In recent years, national environmental protection regulation is becoming stricter, and many local governments in China take the environmental hazards of hexavalent chromium and trivalent chromium in the traditional chromate passivation to waste water and waste residue and the difficulty in treatment and regulation into consideration, and develop an environmental protection policy of strictly limiting the adoption of the traditional chromium-containing passivation process. The Buddha mountain is the most concentrated area of aluminum products in China, the aluminum profile industry is one of the pillar industries in the Buddha mountain market, how to actively and scientifically deal with the national environmental protection laws and regulations, guide enterprises to grasp opportunity transformation and upgrade, accelerate the popularization and application of a spraying pretreatment process without generating waste water and waste residues, protect the environment and benefit descendants, and the Buddha mountain aluminum profile is worthy of common discussion and thinking of governments and enterprises.

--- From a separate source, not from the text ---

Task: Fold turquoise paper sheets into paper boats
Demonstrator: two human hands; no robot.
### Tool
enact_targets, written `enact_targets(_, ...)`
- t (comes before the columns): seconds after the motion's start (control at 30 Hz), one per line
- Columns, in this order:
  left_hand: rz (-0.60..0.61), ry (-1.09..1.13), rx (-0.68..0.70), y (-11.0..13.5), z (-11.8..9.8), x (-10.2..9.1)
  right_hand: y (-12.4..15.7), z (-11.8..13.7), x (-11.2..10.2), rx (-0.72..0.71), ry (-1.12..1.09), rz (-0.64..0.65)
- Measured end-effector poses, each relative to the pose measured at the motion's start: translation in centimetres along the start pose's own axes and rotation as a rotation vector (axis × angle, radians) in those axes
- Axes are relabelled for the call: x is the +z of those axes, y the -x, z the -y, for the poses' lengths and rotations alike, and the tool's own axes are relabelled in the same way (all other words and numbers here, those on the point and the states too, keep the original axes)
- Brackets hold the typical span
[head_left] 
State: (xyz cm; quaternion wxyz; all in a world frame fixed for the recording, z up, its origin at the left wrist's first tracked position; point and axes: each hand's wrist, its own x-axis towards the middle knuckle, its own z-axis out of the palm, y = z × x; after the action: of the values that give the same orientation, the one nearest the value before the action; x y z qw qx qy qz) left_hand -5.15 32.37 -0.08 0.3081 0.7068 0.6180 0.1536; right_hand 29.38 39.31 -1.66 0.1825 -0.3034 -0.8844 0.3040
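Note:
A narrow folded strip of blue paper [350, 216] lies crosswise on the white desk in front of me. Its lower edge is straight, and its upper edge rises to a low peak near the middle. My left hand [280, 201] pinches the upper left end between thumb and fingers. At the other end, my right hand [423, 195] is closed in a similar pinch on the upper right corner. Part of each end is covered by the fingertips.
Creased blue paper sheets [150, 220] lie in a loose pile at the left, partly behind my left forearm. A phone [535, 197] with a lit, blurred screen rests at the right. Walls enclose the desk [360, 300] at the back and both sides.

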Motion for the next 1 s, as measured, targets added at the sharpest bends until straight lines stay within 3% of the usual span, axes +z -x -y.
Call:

Modern aluminum processing enterprises have the urgent need of treating waste water and waste residue after spraying pretreatment, but the existing treatment method is too simple, and the chromium-containing waste water and waste residue generated by the chromizing process and the fluorine-containing waste water and waste residue generated by the chromium-free process all face the environmental protection pressure of treating the toxic waste water and waste residue. The society will pay for expensive disposal costs to dispose of these wastes.
In the prior art, the spraying pretreatment process flow is as follows: hanging workpieces → acid etching and degreasing → water washing → chromizing → water washing → draining → drying → coating. The production line for the aluminum profile coating pretreatment is divided into 2 types of vertical lines and horizontal lines, wherein the vertical lines adopt a full-automatic spraying mode; the horizontal wire was dipped all at once as shown in fig. 6.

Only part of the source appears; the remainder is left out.